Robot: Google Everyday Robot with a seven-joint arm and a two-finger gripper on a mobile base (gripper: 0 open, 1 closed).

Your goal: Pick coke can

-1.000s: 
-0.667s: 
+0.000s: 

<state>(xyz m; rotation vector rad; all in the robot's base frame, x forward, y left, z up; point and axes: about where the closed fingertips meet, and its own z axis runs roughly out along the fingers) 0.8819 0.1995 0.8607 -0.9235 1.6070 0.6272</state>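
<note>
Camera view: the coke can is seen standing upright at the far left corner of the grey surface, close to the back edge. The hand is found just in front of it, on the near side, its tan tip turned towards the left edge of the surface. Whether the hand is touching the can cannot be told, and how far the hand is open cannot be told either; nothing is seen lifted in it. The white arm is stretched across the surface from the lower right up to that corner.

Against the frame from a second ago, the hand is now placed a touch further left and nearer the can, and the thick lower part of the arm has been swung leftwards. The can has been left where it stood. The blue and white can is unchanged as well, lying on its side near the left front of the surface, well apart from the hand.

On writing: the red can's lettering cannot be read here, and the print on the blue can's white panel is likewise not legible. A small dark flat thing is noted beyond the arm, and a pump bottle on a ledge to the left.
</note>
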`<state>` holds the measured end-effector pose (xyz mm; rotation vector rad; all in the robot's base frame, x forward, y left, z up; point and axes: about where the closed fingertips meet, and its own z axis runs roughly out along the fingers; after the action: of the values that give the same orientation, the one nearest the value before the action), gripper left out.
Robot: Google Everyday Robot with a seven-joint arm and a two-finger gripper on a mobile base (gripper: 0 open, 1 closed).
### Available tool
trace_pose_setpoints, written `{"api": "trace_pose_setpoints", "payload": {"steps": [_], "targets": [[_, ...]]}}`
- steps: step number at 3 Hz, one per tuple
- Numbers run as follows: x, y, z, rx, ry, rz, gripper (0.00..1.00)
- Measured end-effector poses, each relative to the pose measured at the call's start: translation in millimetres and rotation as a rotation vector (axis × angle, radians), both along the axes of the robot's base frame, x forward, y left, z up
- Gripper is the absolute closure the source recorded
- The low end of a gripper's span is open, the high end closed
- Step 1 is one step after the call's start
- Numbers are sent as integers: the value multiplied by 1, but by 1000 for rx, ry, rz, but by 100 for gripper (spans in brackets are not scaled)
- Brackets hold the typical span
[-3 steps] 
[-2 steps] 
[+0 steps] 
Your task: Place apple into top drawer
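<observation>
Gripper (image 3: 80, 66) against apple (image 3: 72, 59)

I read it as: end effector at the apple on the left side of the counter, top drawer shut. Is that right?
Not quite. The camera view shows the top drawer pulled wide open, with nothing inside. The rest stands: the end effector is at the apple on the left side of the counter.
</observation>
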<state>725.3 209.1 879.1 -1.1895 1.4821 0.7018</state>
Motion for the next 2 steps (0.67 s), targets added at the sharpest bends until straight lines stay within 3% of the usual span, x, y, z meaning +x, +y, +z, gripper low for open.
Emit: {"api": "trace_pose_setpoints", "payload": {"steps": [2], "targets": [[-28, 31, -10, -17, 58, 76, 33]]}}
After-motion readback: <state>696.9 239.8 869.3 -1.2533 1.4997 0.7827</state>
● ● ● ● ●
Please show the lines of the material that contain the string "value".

◆ **Answer box**
`<state>` holds the measured end-effector pose (xyz mm; rotation vector rad; all in the robot's base frame, x forward, y left, z up; point and axes: about where the closed fingertips meet, and its own z axis runs roughly out along the fingers; after the action: of the values that give the same orientation, the one nearest the value before the action), gripper left out.
- Numbers are sent as integers: the value multiplied by 1, but by 1000 for rx, ry, rz, but by 100 for gripper (spans in brackets are not scaled)

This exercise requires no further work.